When set up correctly, children are READY for agents to pick up immediately. The epic stays BLOCKED until all children close.

#Creating an epic

bash
# 1. Create the epic
jt create "User authentication system" \
  --type epic \
  --priority 1 \
  --description "Verification task. Runs after all subtasks complete."

# 2. Create child tasks
jt create "Set up Supabase auth config" --type task --priority 0
jt create "Implement Google OAuth flow" --type task --priority 1
jt create "Build login UI components" --type task --priority 1

# 3. Set dependencies (epic depends on children)
jt dep add myproject-abc myproject-def
jt dep add myproject-abc myproject-ghi
jt dep add myproject-abc myproject-jkl

Do NOT use the --parent flag. It creates dependencies in the wrong direction (children blocked by parent). Use jt dep add or the helper script jt-epic-child instead.

bash
# Safe helper that gets the direction right
jt-epic-child myproject-abc myproject-def

#When to use epics

Use an epic Use standalone tasks
4+ related tasks delivering one feature Unrelated work items
Tasks sharing context and rationale Single pieces of work
Need to track "3/5 done" progress Quick fixes
Multiple agents could work in parallel Items that dont need grouping

#Multi-project task management

Each project has its own .jat/ directory and task namespace. Task IDs include the project prefix so theres never ambiguity.

bash
# Work in the chimaro project
cd ~/code/chimaro
jt ready                    # Shows only chimaro tasks

# Work in the jat project
cd ~/code/jat
jt ready                    # Shows only jat tasks

The IDE aggregates all projects into a single view. You can filter by project, see tasks across codebases, and spawn agents for any project from one dashboard.
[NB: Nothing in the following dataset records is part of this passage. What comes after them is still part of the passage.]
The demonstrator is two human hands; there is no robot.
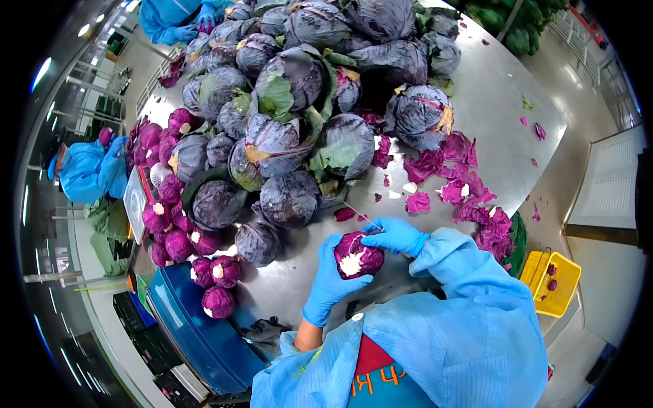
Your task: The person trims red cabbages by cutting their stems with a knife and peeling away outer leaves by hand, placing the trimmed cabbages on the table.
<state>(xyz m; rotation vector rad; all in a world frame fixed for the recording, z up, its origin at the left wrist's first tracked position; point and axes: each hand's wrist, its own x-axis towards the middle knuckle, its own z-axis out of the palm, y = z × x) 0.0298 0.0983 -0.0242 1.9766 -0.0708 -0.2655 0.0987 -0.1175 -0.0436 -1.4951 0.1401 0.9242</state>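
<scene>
A peeled purple cabbage (358, 256) with a white cut stem sits in my left hand (330, 280), whose gloved fingers wrap round its left side and underside. My right hand (398, 236), also in a blue glove, is closed at the cabbage's upper right, with a thin blade (359, 212) pointing up and left from it. Its fingers touch the cabbage. Beyond my hands lies a big heap of unpeeled dark cabbages (289, 198). Torn purple leaves (469, 187) are scattered to the right of the heap.
Peeled cabbages (178, 245) are piled at the left by a scale (136, 204). A blue bin (197, 326) stands at the lower left, a yellow basket (551, 282) at the right. Co-workers in blue (92, 170) are at the left and top beside the metal table (503, 88).
</scene>
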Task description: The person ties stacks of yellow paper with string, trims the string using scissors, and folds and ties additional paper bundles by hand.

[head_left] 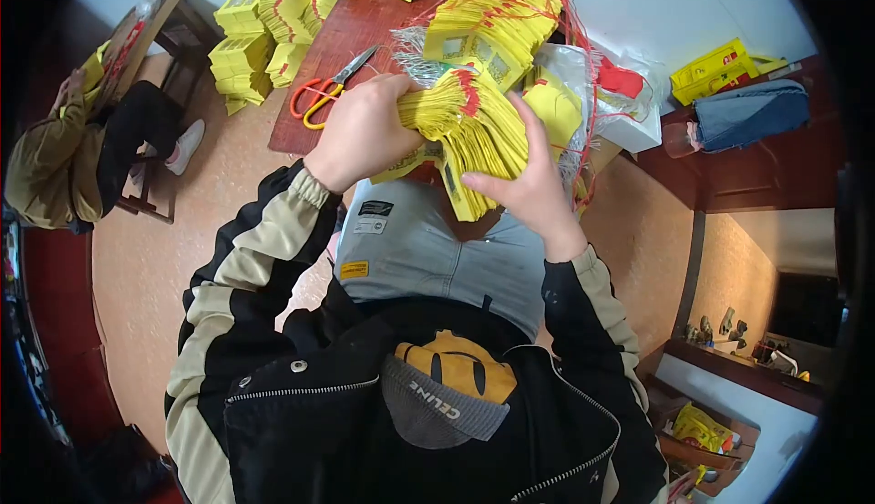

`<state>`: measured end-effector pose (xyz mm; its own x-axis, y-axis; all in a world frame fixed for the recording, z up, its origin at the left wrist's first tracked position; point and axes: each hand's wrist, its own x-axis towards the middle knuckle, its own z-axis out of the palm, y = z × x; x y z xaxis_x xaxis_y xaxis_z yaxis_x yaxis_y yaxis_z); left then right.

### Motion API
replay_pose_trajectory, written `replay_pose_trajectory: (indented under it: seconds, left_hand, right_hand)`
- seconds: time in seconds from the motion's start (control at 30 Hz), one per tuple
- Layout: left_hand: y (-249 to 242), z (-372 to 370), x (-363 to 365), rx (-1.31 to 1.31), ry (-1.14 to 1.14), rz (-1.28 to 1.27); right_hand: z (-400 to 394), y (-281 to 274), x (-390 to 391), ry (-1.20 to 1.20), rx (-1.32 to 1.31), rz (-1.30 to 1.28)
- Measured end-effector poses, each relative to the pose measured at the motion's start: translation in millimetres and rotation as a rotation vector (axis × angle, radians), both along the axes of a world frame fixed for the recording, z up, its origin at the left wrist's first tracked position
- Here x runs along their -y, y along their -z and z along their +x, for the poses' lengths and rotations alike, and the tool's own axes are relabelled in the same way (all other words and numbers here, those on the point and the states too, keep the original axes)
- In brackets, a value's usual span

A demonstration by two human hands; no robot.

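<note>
You sit at a dark red table (360, 35) on a tan floor, with pale wall behind it. Far to the left another person (68, 153) in an olive jacket sits beside a small wooden stool (159, 21). On the table's left part lie stacks of yellow tags (260, 35), and just right of them orange-handled scissors (330, 87) rest flat, blades pointing up and right. Your left hand (360, 130) is closed around the tied end of a thick bundle of yellow tags (474, 130), fingers curled tight over it just above the table's near edge and over your lap. Your right hand (529, 185) supports the bundle's fanned lower end, fingers spread apart along the tags and thumb pressed on the face. Behind the bundle lies a larger heap of yellow tags with red strings (501, 12). Further right sit a white box (633, 126) and folded blue denim (752, 112) on a dark shelf.
</note>
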<state>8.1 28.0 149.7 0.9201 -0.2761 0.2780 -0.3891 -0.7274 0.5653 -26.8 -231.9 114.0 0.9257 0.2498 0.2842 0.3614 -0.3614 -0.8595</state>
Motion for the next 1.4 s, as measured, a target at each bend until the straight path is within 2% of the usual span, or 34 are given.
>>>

The IDE aggregates all projects into a single view. You can filter by project, see tasks across codebases, and spawn agents for any project from one dashboard.

#Git integration

The .jat/ directory contains both committed files and local-only files:

File Committed Purpose
.gitignore Yes Ignore rules for SQLite files
tasks.db* No Local SQLite task database

Do not add .jat/ to your root .gitignore. The .jat/.gitignore file handles excluding the SQLite database.